_THE PROBLEM_:
Write out the listing exactly, from its first line through the line holding "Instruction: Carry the", but include none of the pictures.

_SOURCE DATA_:
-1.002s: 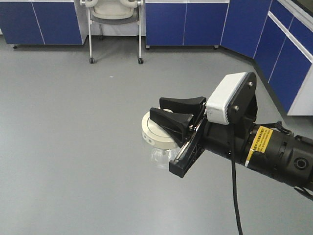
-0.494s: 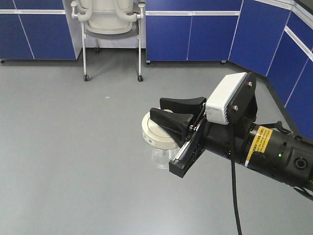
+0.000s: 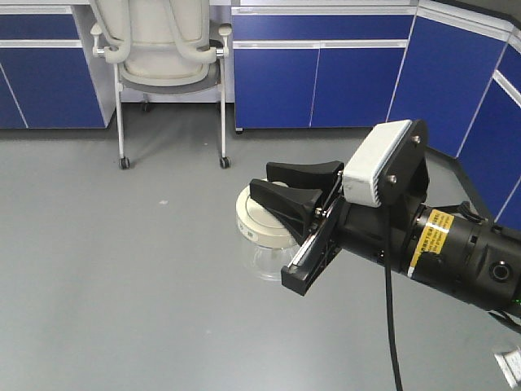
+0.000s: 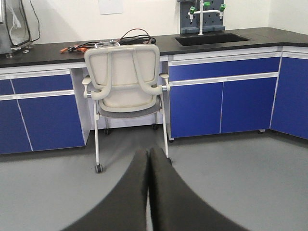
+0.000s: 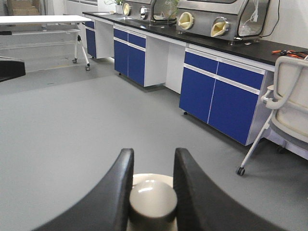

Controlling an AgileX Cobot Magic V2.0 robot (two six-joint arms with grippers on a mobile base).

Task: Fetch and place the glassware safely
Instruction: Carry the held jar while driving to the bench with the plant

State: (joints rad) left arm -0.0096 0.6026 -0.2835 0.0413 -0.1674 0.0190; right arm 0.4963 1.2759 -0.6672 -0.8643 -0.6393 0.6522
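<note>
- Front view: the right gripper (image 3: 262, 179) is clamped on the top of the glass jar (image 3: 262, 244) and holds it by its cream lid (image 3: 251, 220). The jar hangs in the air over the grey floor (image 3: 122, 269) with nothing under it. I think this is the carrying step: the jar is picked up but not yet put down.
- Front view: there is lots of bare floor to the left and ahead. The chair (image 3: 163, 32) and the blue cabinets (image 3: 317, 81) stand well away at the back. More cabinets run down the right side.
- Left wrist view: the left gripper (image 4: 148, 166) has its two fingers pressed together and holds nothing. The chair sits ahead, by the black counter (image 4: 38, 52).
- Right wrist view: two black fingers (image 5: 115, 192) squeeze the round knob (image 5: 153, 204) on the lid. The floor ahead is open, with cabinets and the chair off to the right.
- Next, I think the arm must keep its squeeze firm, go slowly, hold the jar level, and lift it above any counter edge before setting it down.
</note>
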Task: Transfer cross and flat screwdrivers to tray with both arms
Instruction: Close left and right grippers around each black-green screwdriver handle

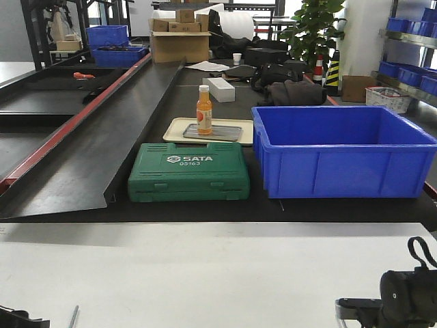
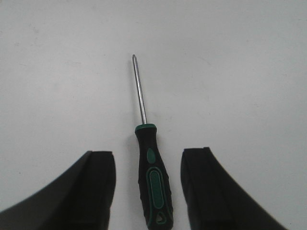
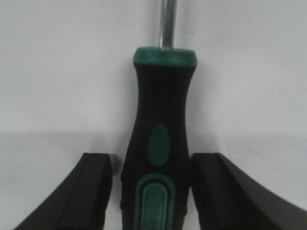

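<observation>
A slim screwdriver with a black and green handle (image 2: 146,139) is lying on the white surface (image 2: 240,72). Its long shaft is pointing straight away from the left fingers (image 2: 98,187), which are standing open on both sides of the handle. A second black and green screwdriver (image 3: 158,124) is lying the same way between the open right fingers (image 3: 96,191). Far ahead, the flat grey metal tray (image 1: 229,131) is sitting beside a big blue plastic bin (image 1: 341,154).

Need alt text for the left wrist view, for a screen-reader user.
A screwdriver with a black handle and green bands lies on a white surface, its metal shaft pointing away from the camera. The handle sits between the two black fingers of the open left gripper, touching neither.
</observation>
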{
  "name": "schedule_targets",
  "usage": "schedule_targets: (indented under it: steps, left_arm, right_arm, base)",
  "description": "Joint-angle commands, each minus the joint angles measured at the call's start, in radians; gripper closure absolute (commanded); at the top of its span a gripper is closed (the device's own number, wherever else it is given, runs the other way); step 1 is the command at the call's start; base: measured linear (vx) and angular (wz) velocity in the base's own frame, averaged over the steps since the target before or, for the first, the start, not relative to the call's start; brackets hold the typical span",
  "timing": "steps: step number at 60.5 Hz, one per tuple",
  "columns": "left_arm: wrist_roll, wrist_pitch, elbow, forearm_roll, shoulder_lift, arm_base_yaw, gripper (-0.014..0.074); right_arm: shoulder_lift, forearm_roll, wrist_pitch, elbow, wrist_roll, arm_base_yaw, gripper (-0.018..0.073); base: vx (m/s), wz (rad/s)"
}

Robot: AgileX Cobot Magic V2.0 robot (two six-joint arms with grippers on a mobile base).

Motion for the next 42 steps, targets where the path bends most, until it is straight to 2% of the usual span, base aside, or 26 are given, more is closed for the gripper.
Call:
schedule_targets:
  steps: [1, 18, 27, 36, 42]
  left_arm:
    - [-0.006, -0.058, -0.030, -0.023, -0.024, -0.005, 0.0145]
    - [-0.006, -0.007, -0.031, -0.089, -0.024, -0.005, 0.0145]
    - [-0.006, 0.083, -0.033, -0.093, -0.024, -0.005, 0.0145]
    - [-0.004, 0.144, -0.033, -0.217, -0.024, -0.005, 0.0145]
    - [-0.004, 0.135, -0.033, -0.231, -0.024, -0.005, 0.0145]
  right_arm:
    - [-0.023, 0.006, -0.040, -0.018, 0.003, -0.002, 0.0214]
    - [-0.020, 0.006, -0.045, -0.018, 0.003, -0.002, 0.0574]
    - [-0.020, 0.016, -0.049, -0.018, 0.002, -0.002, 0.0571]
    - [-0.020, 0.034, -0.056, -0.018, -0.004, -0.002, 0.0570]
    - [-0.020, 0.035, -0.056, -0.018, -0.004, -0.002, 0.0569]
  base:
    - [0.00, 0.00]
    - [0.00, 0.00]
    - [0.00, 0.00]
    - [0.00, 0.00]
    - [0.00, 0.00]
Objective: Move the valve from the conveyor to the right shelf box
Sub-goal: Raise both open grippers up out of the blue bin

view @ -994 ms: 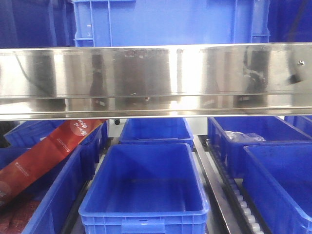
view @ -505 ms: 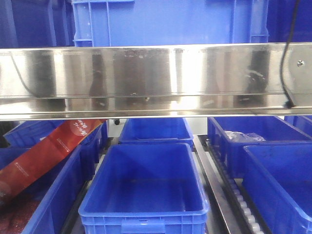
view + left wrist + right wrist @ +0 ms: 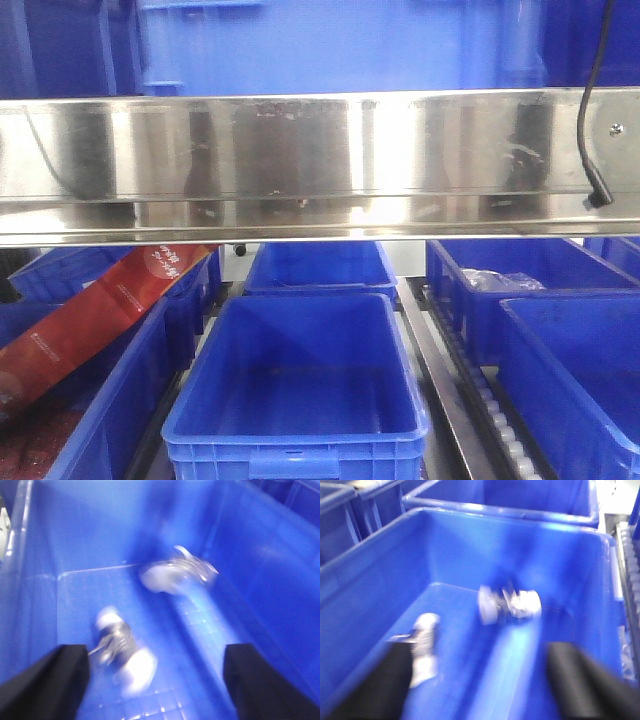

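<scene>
The black cable [image 3: 590,120] hangs down at the steel beam's [image 3: 300,160] right end — absent a second ago. The upper blue crate [image 3: 340,45] now looks blurred — its outline slightly shifted.

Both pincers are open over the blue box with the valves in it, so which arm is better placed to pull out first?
Right, probably. The right pincer sits higher, with the blue plastic box rim and neighbouring boxes in view; the left pincer looks deeper inside.

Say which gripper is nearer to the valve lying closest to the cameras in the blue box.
Left, probably. The left gripper straddles the valve, which looms large between its open fingers; from the right gripper it looks smaller, beside one finger. Both views are blurred.
</scene>
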Robot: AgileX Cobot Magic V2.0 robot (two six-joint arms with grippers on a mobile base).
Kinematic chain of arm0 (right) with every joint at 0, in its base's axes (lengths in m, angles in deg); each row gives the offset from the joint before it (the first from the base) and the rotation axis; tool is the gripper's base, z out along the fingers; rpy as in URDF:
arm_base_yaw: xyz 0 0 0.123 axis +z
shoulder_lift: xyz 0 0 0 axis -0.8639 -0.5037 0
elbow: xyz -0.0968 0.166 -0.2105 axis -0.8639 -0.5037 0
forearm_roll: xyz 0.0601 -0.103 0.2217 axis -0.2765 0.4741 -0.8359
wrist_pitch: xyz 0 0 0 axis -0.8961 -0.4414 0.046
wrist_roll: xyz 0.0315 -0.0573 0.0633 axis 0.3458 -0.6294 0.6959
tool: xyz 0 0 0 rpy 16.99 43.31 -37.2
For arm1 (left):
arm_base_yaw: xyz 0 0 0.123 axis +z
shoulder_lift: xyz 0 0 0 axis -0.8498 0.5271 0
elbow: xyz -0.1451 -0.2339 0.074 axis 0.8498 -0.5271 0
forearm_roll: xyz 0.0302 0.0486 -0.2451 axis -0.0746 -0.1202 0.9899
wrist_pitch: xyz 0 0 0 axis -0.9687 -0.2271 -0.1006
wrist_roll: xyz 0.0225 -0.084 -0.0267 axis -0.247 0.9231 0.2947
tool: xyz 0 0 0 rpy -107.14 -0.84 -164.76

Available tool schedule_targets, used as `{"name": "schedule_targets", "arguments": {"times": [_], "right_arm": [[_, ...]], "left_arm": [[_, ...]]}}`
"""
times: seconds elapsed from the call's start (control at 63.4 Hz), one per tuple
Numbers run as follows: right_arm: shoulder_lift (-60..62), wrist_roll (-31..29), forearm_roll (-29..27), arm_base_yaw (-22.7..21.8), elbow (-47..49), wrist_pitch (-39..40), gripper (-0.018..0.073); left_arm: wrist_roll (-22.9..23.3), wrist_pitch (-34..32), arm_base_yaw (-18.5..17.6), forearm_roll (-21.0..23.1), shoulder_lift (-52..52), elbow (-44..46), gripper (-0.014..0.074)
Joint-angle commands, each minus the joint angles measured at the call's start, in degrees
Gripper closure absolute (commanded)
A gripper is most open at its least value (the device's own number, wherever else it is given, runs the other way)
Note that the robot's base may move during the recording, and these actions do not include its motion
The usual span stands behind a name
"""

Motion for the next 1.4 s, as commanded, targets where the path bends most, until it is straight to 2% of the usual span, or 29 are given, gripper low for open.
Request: {"name": "schedule_targets", "arguments": {"times": [0.0, 0.079, 0.126, 0.142, 0.315, 0.457, 0.552, 0.726, 1.009, 1.136, 1.293, 1.388], "right_arm": [[1.40, -0.22, -0.14, -0.11, 0.55, 0.77, 0.0415], [1.55, -0.22, -0.14, -0.11, 0.55, 0.77, 0.0621], [1.57, -0.22, -0.14, -0.11, 0.55, 0.55, 0.0717], [1.70, -0.22, -0.36, -0.11, 0.55, 0.54, 0.0727], [2.92, -0.22, -0.76, -0.11, 0.55, -2.68, 0.0722], [5.64, -0.22, -0.85, -0.11, -0.10, -6.77, 0.0722], [9.58, -0.22, -0.85, -0.11, -4.83, -2.49, 0.0722], [20.21, -0.22, -0.74, -0.11, -22.66, 12.12, 0.0722], [40.56, -0.22, 0.17, -0.11, -57.24, 36.61, 0.0722], [49.09, -0.22, 0.29, -0.11, -69.53, 40.33, 0.0722], [61.19, -0.22, 0.57, -0.11, -79.99, 40.33, 0.0722], [68.02, -0.22, 0.57, -0.11, -85.00, 40.33, 0.0722]], "left_arm": [[-0.12, -1.16, -0.39, -1.63, -1.69, 0.63, 0.0393], [-0.12, -1.61, -0.39, -1.63, -1.71, 0.63, 0.0595], [-0.12, -2.83, -0.29, -1.63, -1.81, 0.63, 0.0699], [-0.24, -3.11, -0.29, -1.63, -1.81, 0.63, 0.0706], [-0.21, -4.65, -0.29, -1.63, -3.62, 0.63, 0.0707], [-0.21, 1.02, -0.29, -0.79, -8.07, 0.47, 0.0707], [-0.99, -0.32, -0.29, -1.02, -11.52, -2.05, 0.0707], [-1.71, -8.32, -0.29, -1.37, -19.75, -14.37, 0.0707], [-1.71, -27.63, -0.29, -4.27, -36.20, -42.67, 0.0707], [-1.71, -32.37, -0.29, -5.22, -43.54, -54.40, 0.0707], [-1.61, -34.27, -0.29, -5.10, -53.85, -67.75, 0.0707], [-1.61, -34.52, -0.29, -3.28, -60.65, -73.94, 0.0707]]}}
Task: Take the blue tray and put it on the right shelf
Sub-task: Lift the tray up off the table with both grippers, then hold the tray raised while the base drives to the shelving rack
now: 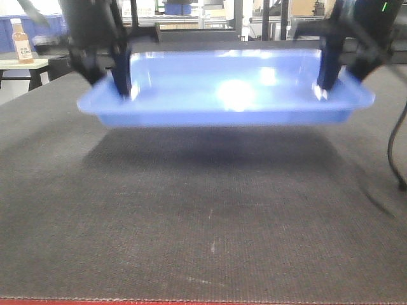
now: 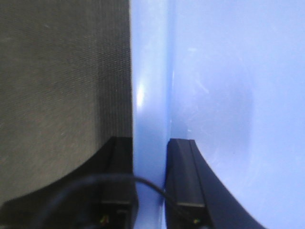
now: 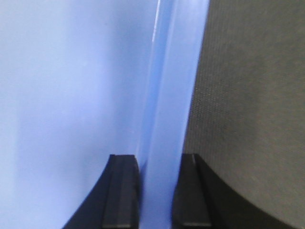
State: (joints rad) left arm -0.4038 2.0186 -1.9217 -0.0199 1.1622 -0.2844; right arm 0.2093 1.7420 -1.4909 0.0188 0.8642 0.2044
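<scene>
The blue tray (image 1: 229,89) hangs level above the dark table mat, casting a shadow beneath it. My left gripper (image 1: 121,79) is shut on the tray's left rim, one finger inside and one outside. In the left wrist view the left gripper (image 2: 150,143) clamps the rim of the blue tray (image 2: 150,95). My right gripper (image 1: 327,76) is shut on the right rim. The right wrist view shows the right gripper (image 3: 159,160) pinching the wall of the blue tray (image 3: 164,109). The right shelf is out of view.
The dark woven mat (image 1: 203,216) covers the table, with a red front edge (image 1: 191,302). A bottle (image 1: 22,41) stands on a small table at far left. A black cable (image 1: 394,152) hangs at the right. Racks and darker blue bins (image 1: 181,7) lie behind.
</scene>
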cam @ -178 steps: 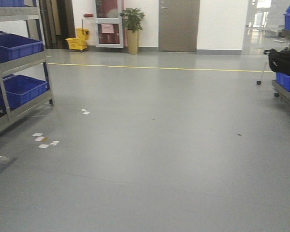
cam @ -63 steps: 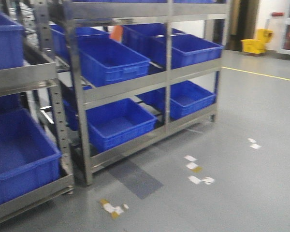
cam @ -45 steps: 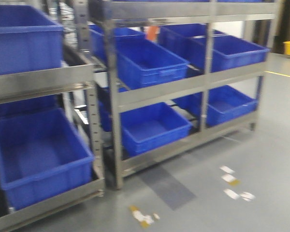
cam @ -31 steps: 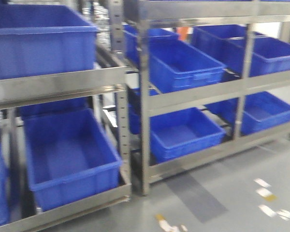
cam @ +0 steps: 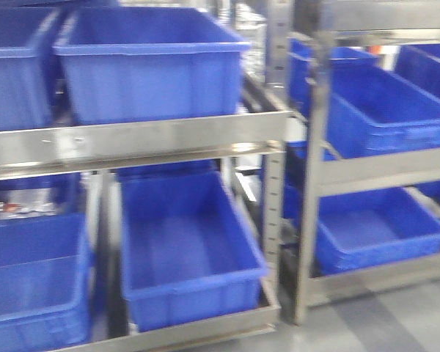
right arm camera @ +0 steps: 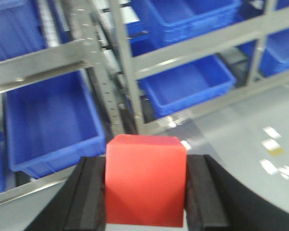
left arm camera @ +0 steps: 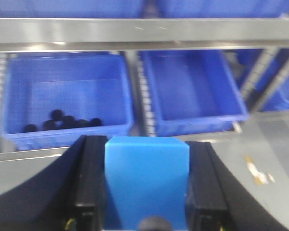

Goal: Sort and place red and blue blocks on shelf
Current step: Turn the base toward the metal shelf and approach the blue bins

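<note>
- Blue block (left arm camera: 147, 185) sits clamped between the left jaws, which are closed snug on both its sides, low at 6 o'clock in the left wrist view.
- Red block (right arm camera: 145, 185) gets the same treatment: it is gripped tight in the right jaws, at 6 o'clock in the right wrist view.
- Big change here: moments ago the front view looked out on open room. The base has swung round, and now the shelf (cam: 169, 139) fills the view, with blue crates (cam: 187, 249) on every tier.
- My read is that the travel is nearly done and placing comes next. Neither block is on the shelf yet.
- Beyond the blue block there is a crate at 11 o'clock holding dark round things (left arm camera: 62, 122), and a second crate (left arm camera: 190, 91) at 1 o'clock.
- The front view is blurred, so the base may not have settled. Better to let it stop before either arm reaches.
</note>
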Controlling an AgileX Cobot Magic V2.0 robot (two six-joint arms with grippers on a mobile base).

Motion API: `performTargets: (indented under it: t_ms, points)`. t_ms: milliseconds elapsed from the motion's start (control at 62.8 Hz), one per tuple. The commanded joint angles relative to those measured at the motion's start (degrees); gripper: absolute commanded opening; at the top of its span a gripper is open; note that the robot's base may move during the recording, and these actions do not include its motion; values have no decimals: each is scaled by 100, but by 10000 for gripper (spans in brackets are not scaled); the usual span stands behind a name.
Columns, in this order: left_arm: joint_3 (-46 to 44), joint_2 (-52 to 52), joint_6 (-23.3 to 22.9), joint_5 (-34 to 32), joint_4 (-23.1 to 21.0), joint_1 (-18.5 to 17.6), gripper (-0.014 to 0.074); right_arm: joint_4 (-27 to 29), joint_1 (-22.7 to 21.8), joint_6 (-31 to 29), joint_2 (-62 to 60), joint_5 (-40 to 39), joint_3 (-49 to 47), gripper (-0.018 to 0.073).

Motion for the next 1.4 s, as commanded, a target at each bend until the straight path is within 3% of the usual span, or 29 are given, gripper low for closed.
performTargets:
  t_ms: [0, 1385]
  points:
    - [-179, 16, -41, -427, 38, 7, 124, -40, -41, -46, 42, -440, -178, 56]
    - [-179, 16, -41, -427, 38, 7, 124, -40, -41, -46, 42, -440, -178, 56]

_EXERCISE SOLUTION_:
-1.002s: 
-0.494s: 
+0.000s: 
+0.000s: 
+0.000s: 

Controlling an AgileX Cobot Magic V2.0 robot (two six-joint arms with grippers on a mobile base).

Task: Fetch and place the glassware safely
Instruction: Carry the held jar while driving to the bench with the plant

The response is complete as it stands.